Les doutes que l’on forme sur ces sortes de choses ne sont réglés d’ordinaire que par les intérêts qu’on prend.

ÉRIPHILE.

Pour qui, Sostrate, pencheriez-vous des deux ? Quel est celui, dites-moi, que vous souhaiteriez que j’épousasse ?

SOSTRATE.

Ah ! Madame, ce ne seront pas mes souhaits, mais votre inclination qui décidera de la chose.

ÉRIPHILE.

Mais si je me conseillais à vous pour ce choix ?

SOSTRATE.

Si vous vous conseilliez à moi, je serais fort embarrassé.

ÉRIPHILE.

Vous ne pourriez pas dire qui des deux vous semble plus digne de cette préférence ?

SOSTRATE.

Si l’on s’en rapporte à mes yeux, il n’y aura personne qui soit digne de cet honneur.

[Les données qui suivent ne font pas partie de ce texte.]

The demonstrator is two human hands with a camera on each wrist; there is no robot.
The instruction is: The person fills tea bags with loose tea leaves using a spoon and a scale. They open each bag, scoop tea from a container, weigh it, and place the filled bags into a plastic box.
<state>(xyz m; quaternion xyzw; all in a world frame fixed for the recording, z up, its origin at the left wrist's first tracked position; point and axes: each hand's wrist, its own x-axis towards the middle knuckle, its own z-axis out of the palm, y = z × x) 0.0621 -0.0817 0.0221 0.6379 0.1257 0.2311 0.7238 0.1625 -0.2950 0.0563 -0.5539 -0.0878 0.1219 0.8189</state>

Tous les princes du monde seront trop peu de chose pour aspirer à vous ; les Dieux seuls y pourront prétendre, et vous ne souffrirez des hommes que l’encens et les sacrifices.

ÉRIPHILE.

Cela est obligeant, et vous êtes de mes amis. Mais je veux que vous me disiez pour qui des deux vous vous sentez plus d’inclination, quel est celui que vous mettez le plus au rang de vos amis.



Scène IV

CHORÈBE, SOSTRATE, ÉRIPHILE
CHORÈBE.

Madame, voilà la Princesse qui vient vous prendre ici, pour aller au bois de Diane.